DuckDB is an in-process SQL OLAP database management system designed for analytical workloads. Think of it as “SQLite for analytics” - it’s embedded, serverless, and optimized for analytical queries on large datasets.
Why DuckDB?
- Fast: Columnar storage optimized for analytics
- Embedded: No server to manage, just a Python import
- SQL Interface: Use familiar SQL syntax
- Large Data: Handles datasets larger than RAM
- Format Support: Query CSV, JSON, Parquet directly
- Pandas Integration: Seamless DataFrame conversion
Key Features
Direct File Querying
import duckdb
# Query CSV files directly
result = duckdb.query("""
SELECT subject, AVG(reaction_time) as avg_rt
FROM 'experiment_data.csv'
GROUP BY subject
ORDER BY avg_rt
""").df()
Pandas Integration
import pandas as pd
# Query Pandas DataFrames
df = pd.read_csv('data.csv')
result = duckdb.query("""
SELECT *
FROM df
WHERE condition = 'A'
""").df()
Multiple File Formats
# JSON
duckdb.query("SELECT * FROM 'data.json'")
# Parquet (very efficient)
duckdb.query("SELECT * FROM 'data.parquet'")

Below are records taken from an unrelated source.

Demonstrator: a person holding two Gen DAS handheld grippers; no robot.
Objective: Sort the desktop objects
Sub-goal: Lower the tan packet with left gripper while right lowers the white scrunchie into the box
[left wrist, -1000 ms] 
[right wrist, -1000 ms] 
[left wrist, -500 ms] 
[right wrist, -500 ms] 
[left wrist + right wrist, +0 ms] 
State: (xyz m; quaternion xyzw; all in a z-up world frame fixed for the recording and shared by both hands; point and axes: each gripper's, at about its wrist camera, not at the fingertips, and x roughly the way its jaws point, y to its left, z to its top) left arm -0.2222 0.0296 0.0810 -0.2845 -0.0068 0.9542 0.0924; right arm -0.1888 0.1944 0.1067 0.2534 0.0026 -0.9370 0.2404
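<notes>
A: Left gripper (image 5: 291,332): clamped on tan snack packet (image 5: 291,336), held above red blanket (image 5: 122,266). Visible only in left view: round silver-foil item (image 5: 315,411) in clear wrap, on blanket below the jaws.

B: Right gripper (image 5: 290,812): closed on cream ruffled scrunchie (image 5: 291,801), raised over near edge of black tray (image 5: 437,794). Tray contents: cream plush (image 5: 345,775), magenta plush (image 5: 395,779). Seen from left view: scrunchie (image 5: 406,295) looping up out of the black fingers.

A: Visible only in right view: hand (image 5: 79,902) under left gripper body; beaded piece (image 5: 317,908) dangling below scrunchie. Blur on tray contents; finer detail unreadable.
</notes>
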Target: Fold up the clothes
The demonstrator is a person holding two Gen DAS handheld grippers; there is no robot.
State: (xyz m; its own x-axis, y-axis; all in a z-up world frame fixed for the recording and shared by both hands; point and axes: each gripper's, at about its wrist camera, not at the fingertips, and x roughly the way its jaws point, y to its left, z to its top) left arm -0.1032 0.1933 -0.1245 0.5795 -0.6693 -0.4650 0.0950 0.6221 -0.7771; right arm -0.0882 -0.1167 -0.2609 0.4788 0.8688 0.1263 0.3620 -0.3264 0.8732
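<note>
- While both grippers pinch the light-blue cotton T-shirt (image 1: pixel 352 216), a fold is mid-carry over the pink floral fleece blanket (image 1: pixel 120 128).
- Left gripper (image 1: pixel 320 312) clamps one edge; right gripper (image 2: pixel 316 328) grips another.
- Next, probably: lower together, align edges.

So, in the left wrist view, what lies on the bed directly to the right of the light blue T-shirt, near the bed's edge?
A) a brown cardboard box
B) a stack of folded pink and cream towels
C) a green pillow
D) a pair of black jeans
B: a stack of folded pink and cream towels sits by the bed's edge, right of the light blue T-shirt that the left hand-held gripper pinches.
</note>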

# Multiple CSVs with wildcards
duckdb.query("SELECT * FROM 'data/*.csv'")
Complex Queries
con = duckdb.connect()
# Create table from DataFrame
con.register('trials', trials_df)
# Complex analytical query
result = con.execute("""
WITH trial_stats AS (
SELECT
subject,
condition,
COUNT(*) as n_trials,
AVG(accuracy) as mean_acc,
STDDEV(reaction_time) as std_rt
FROM trials
WHERE reaction_time > 0.1
GROUP BY subject, condition
)
SELECT
condition,
AVG(mean_acc) as avg_accuracy,
AVG(std_rt) as avg_variability
FROM trial_stats
GROUP BY condition
""").df()
Persistent Databases
# Create persistent database file
con = duckdb.connect('research.db')
# Load data into tables
con.execute("""
CREATE TABLE experiments AS
SELECT * FROM 'experiments.csv'
""")
# Query anytime
results = con.execute("""
SELECT * FROM experiments
WHERE date > '2024-01-01'
""").df()
Performance Optimization
Parquet for Storage
# Convert CSV to Parquet (much faster to query)
duckdb.query("""
COPY (SELECT * FROM 'large_data.csv')
TO 'large_data.parquet' (FORMAT PARQUET)
""")
Indexes
con.execute("CREATE INDEX idx_subject ON trials(subject)")
Partitioned Data
# Query partitioned Parquet files efficiently
duckdb.query("""
SELECT * FROM 'data/year=2024/month=*/data.parquet'
WHERE month = 3
""")
Research Use Cases
Behavioral Data Analysis
# Aggregate across subjects and conditions
duckdb.query("""
SELECT
condition,
COUNT(*) as n_trials,
AVG(correct) as accuracy,
PERCENTILE_CONT(0.5) WITHIN GROUP (ORDER BY rt) as median_rt
FROM trials
GROUP BY condition
""")
Joining Multiple Datasets
# Combine trials, subjects, and session info
duckdb.query("""
SELECT t.*, s.age, s.group, sess.date
FROM trials t
JOIN subjects s ON t.subject_id = s.id
JOIN sessions sess ON t.session_id = sess.id
WHERE s.group = 'control'
""")
Time Series Queries
# Window functions for time-based analysis
duckdb.query("""
SELECT
subject,
trial_num,
accuracy,
AVG(accuracy) OVER (
PARTITION BY subject
ORDER BY trial_num
ROWS BETWEEN 9 PRECEDING AND CURRENT ROW
) as rolling_accuracy
FROM trials
""")
Getting Started
Install DuckDB:
pip install duckdb
Basic usage:
import duckdb
# Quick query
result = duckdb.query("""
SELECT
condition,
COUNT(*) as n,
AVG(reaction_time) as mean_rt
FROM 'data.csv'
GROUP BY condition
""").df()
print(result)
Tips
- Use Parquet format for large datasets (10-100x faster than CSV)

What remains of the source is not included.